In dieser Studie wurde als Ionisationsverfahren die chemische Ionisation unter atmosphärischem Druck (APCI, Atmospheric Pressure Chemical Ionisation) verwendet. Dabei wird der aus der HPLC-Säule austretende flüssige Eluent bei einer Temperatur von 350 bis 550°C in einer evakuierten Verdampfungskammer vernebelt.

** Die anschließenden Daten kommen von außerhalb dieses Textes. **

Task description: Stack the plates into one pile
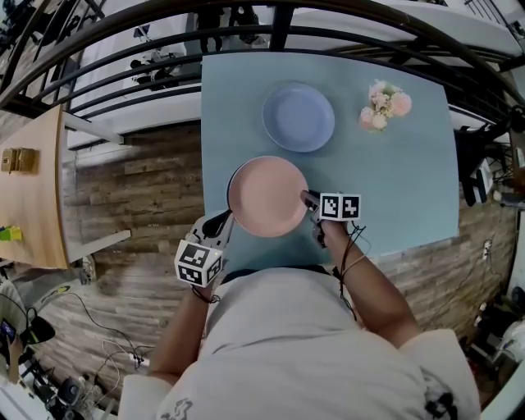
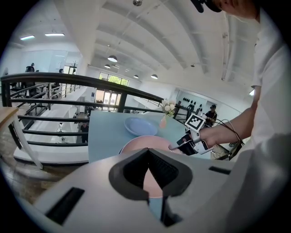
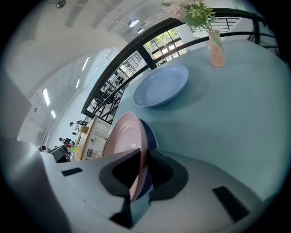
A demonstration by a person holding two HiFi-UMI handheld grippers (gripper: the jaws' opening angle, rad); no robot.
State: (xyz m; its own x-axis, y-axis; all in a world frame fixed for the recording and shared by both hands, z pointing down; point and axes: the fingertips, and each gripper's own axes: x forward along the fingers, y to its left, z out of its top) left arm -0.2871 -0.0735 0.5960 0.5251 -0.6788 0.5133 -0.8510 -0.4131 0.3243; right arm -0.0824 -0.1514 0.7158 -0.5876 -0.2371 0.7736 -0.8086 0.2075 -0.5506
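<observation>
The round pink plate (image 1: 267,195) lies near the six o'clock edge of the pale blue-green table (image 1: 394,180), right on top of a dark blue plate (image 1: 230,189) of which only a rim shows. The right gripper (image 1: 308,199) comes in from three o'clock, its jaws closed on the pink plate's rim. Its own view shows that rim edge-on in the gap with the dark blue plate just behind; I cannot tell whether the jaws pinch both. The left gripper (image 1: 223,223) sits at about eight o'clock of the same plate, jaws apart and holding nothing, with the pink plate just ahead of them. The round light blue plate (image 1: 299,116) lies apart from the pair, towards twelve to one o'clock, and nothing stands between. One pile probably means bringing these together, and the right gripper is nearer the light blue plate. The small pink vase of flowers (image 1: 384,105) stands well off at two o'clock, clear of that line. The black metal railing (image 1: 344,20) runs beyond the table's far edge.
</observation>
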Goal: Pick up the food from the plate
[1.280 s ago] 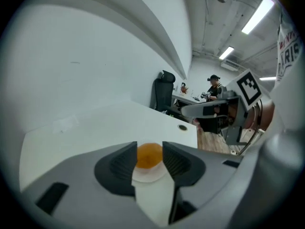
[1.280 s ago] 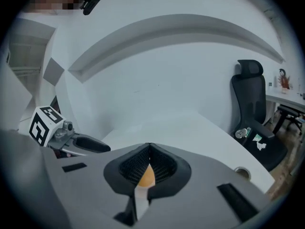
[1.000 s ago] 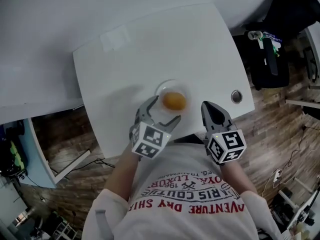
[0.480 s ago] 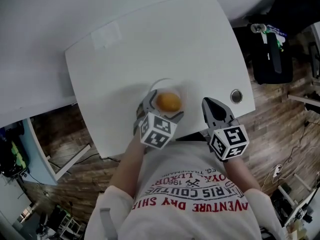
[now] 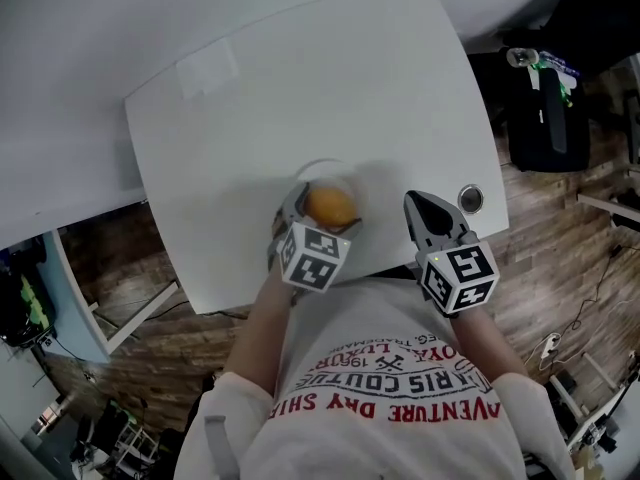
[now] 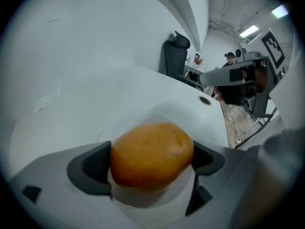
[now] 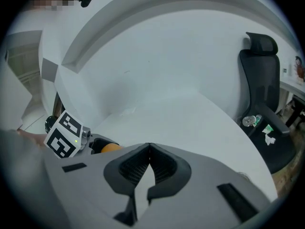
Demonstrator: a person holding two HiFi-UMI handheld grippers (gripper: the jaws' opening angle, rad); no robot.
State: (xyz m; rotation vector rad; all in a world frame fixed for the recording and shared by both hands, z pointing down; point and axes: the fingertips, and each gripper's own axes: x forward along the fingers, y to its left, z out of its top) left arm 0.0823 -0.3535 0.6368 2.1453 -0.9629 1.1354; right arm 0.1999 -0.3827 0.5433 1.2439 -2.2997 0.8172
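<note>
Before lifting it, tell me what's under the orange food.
A pale plate on the white table; its near part shows beneath the food. The spot where the food sits is covered.

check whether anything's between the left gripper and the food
Nothing visible is in the way. The food sits right between the left gripper's wide-set jaws, on the plate. The right gripper is shut and off to the side.
</note>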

An einer Glühkathode werden die gasförmigen Teilchen ionisiert und dem Massenspektrometer zugeleitet. In dem verwendeten Triple-Quadrupole-Massenspektrometer werden die Ionen dreimal hintereinander mittels Beschleunigung im elektrischen Feld nach Masse und Ladung getrennt und durch Kollision mit Stickstoffmolekülen in typische Fragmente zersprengt. Andere Ionen werden aus dem Feld hinaus in die Umgebung abgeleitet, was eine Aufreinigung und Konzentration der gesuchten Ionen bedeutet. Diese werden schließlich durch einen Kollektorspalt in einen Detektor geleitet und dort entladen. Die Ströme führen zur Aufzeichnung des Massenspektrums (BUDZIKIEWICZ, 1998). Dabei gibt das Massenspektrum alle Ionen eines Substanzgemisches, das „single ion monitoring“

(SIM) hingegen nur das ausgewählte Spektrum eines Ions an.

Die Analytik erfolgte in der vorliegenden Studie mittels Hochdruck-Flüssigkeits-chromatographie in Kombination mit einem Tandem-Massenspektrometer-System.